* **DATASET EXCERPT**:

= = = = =

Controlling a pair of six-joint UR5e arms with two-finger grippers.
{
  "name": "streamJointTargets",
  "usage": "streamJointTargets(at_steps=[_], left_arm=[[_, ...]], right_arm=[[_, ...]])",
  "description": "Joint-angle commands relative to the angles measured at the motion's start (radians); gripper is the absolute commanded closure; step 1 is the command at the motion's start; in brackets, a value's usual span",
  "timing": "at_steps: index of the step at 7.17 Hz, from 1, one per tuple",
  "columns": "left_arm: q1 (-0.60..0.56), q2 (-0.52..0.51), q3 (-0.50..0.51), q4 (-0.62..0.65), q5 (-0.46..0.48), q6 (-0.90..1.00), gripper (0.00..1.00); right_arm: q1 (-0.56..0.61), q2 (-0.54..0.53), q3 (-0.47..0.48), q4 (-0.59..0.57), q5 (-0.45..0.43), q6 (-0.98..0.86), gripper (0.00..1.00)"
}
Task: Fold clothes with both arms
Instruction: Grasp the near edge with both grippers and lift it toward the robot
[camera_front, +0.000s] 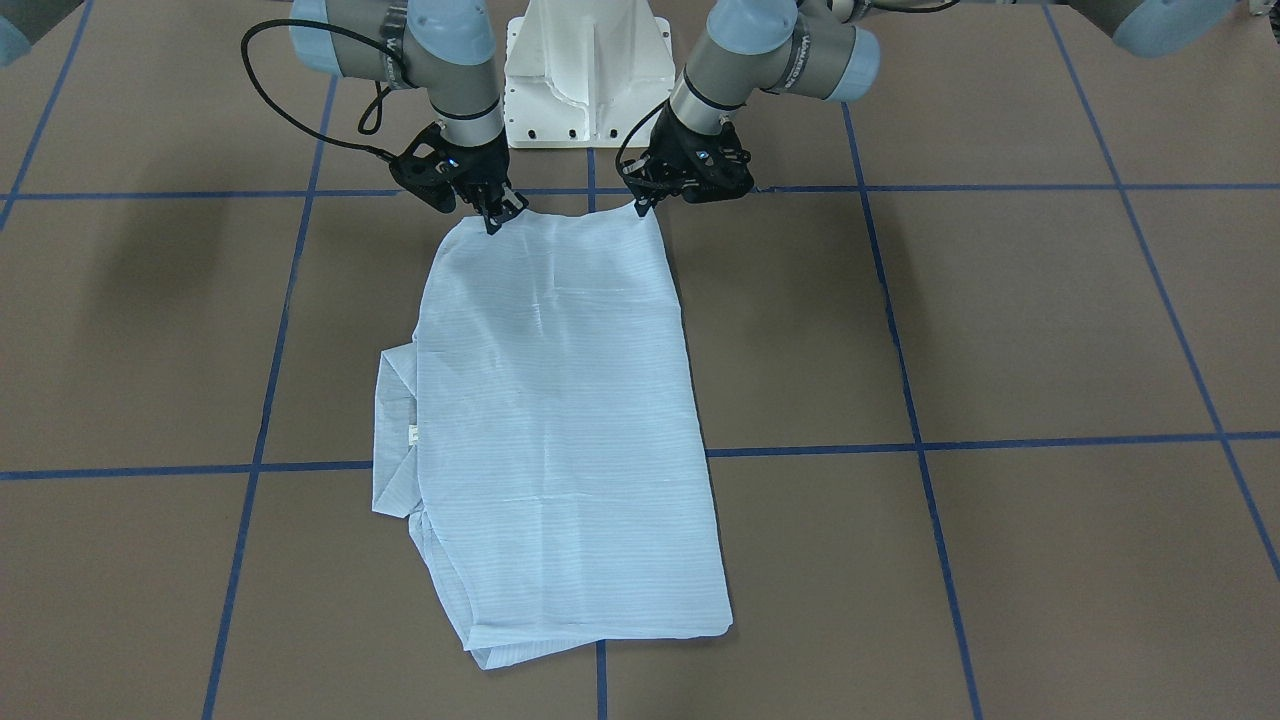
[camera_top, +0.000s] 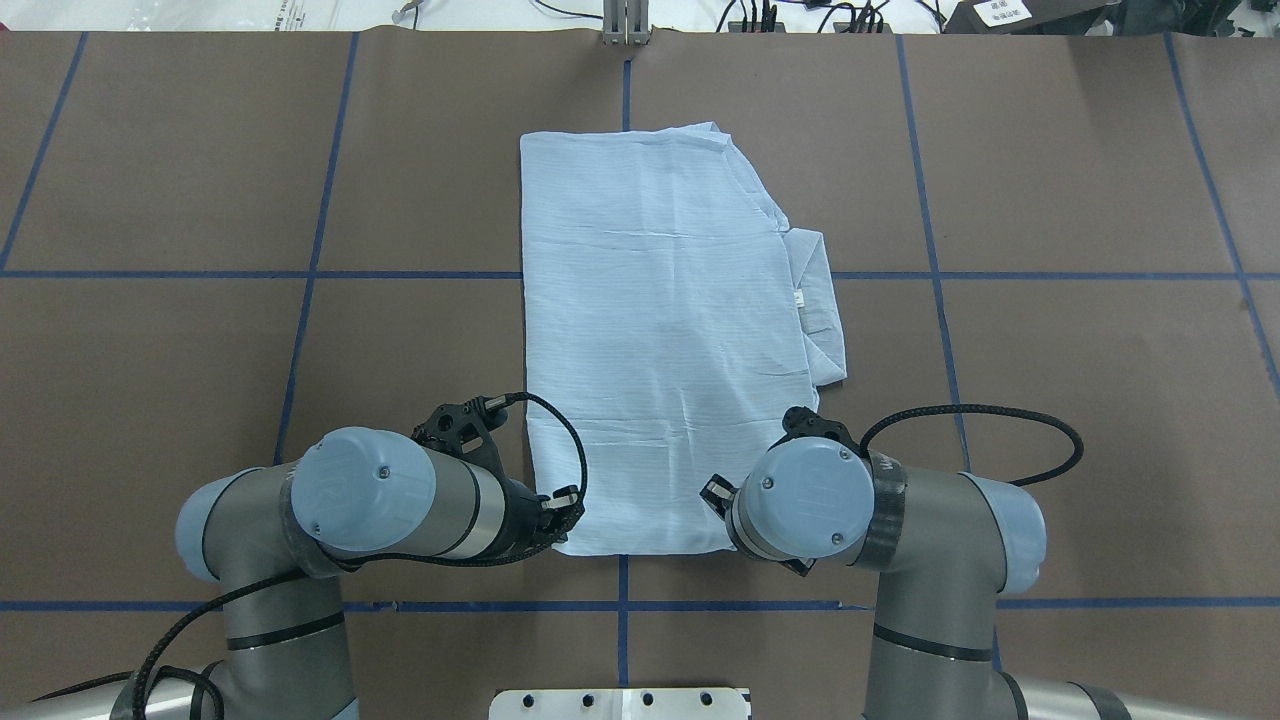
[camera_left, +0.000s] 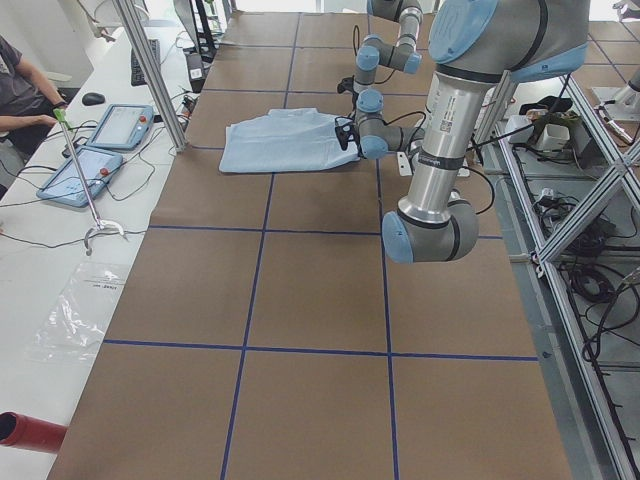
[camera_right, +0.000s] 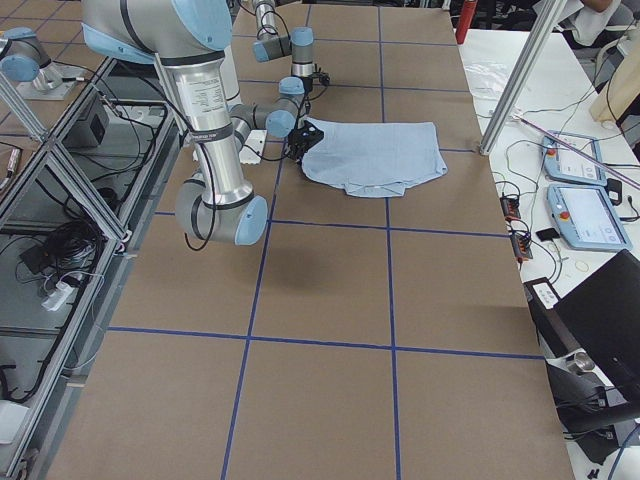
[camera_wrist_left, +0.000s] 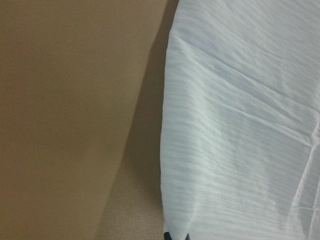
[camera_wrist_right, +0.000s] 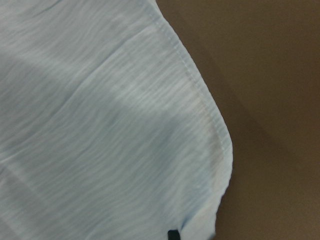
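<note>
The pale blue striped shirt (camera_front: 560, 420) lies on the brown table, folded into a long strip, with its collar (camera_front: 395, 440) and white neck tag (camera_front: 413, 434) sticking out on one side. It also shows in the overhead view (camera_top: 660, 330). My left gripper (camera_front: 640, 205) is shut on the shirt's robot-side corner; the left wrist view shows the cloth (camera_wrist_left: 240, 140) running into its fingertips. My right gripper (camera_front: 495, 218) is shut on the other robot-side corner, whose hem (camera_wrist_right: 210, 125) lifts slightly off the table. In the overhead view the arms' wrists hide both pinch points.
The white base block (camera_front: 588, 70) stands just behind both grippers. Blue tape lines (camera_front: 900, 350) grid the table. An operators' bench with tablets (camera_left: 100, 140) and an aluminium post (camera_left: 150, 70) lies beyond the table's far edge. A person (camera_left: 20, 80) sits there.
</note>
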Motion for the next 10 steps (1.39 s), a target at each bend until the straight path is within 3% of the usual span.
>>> streamJointTargets(at_steps=[1,3,6,8,10], left_arm=[[0.000,-0.001,-0.017,0.000,-0.003,0.000,1.00],[0.000,0.011,-0.084,0.006,-0.006,-0.003,1.00],[0.055,0.009,-0.351,0.277,-0.063,-0.014,1.00],[0.083,0.010,-0.482,0.441,-0.066,-0.031,1.00],[0.084,0.006,-0.464,0.459,-0.066,-0.031,1.00]], right_arm=[[0.011,-0.010,0.098,0.000,0.003,0.002,1.00],[0.008,-0.011,0.139,0.000,0.063,0.002,1.00],[-0.017,-0.042,0.262,0.000,0.167,0.005,1.00],[-0.069,-0.060,0.342,-0.004,0.175,0.023,1.00],[-0.031,-0.053,0.325,-0.003,0.174,0.017,1.00]])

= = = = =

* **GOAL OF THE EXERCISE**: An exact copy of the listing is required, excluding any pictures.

* **OUTPUT OF THE EXERCISE**:
Controlling a pair of six-joint UR5e arms with two-finger grippers.
{
  "name": "streamJointTargets",
  "usage": "streamJointTargets(at_steps=[_], left_arm=[[_, ...]], right_arm=[[_, ...]])",
  "description": "Joint-angle commands relative to the angles measured at the motion's start (radians); gripper is the absolute commanded closure; step 1 is the command at the motion's start; in brackets, a value's usual span",
  "timing": "at_steps: index of the step at 7.17 Hz, from 1, one per tuple",
  "columns": "left_arm: q1 (-0.60..0.56), q2 (-0.52..0.51), q3 (-0.50..0.51), q4 (-0.62..0.65), q5 (-0.46..0.48), q6 (-0.90..1.00), gripper (0.00..1.00); right_arm: q1 (-0.56..0.61), q2 (-0.54..0.53), q3 (-0.47..0.48), q4 (-0.59..0.57), q5 (-0.45..0.43), q6 (-0.98..0.86), gripper (0.00..1.00)"
}
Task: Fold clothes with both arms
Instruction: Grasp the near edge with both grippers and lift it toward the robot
[camera_front, +0.000s] 
[camera_top, +0.000s] 
[camera_left, +0.000s] 
[camera_right, +0.000s] 
[camera_wrist_left, +0.000s] 
[camera_wrist_right, +0.000s] 
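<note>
The pale blue striped shirt (camera_front: 560, 420) lies on the brown table, folded into a long strip, with its collar (camera_front: 395, 440) and white neck tag (camera_front: 413, 434) sticking out on one side. It also shows in the overhead view (camera_top: 660, 330). My left gripper (camera_front: 640, 205) is shut on the shirt's robot-side corner; the left wrist view shows the cloth (camera_wrist_left: 240, 140) running into its fingertips. My right gripper (camera_front: 495, 218) is shut on the other robot-side corner, whose hem (camera_wrist_right: 210, 125) lifts slightly off the table. In the overhead view the arms' wrists hide both pinch points.
The white base block (camera_front: 588, 70) stands just behind both grippers. Blue tape lines (camera_front: 900, 350) grid the table. An operators' bench with tablets (camera_left: 100, 140) and an aluminium post (camera_left: 150, 70) lies beyond the table's far edge. A person (camera_left: 20, 80) sits there.
</note>
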Motion for the next 10 steps (1.39 s), a target at each bend until the straight path is within 3% of the usual span.
>>> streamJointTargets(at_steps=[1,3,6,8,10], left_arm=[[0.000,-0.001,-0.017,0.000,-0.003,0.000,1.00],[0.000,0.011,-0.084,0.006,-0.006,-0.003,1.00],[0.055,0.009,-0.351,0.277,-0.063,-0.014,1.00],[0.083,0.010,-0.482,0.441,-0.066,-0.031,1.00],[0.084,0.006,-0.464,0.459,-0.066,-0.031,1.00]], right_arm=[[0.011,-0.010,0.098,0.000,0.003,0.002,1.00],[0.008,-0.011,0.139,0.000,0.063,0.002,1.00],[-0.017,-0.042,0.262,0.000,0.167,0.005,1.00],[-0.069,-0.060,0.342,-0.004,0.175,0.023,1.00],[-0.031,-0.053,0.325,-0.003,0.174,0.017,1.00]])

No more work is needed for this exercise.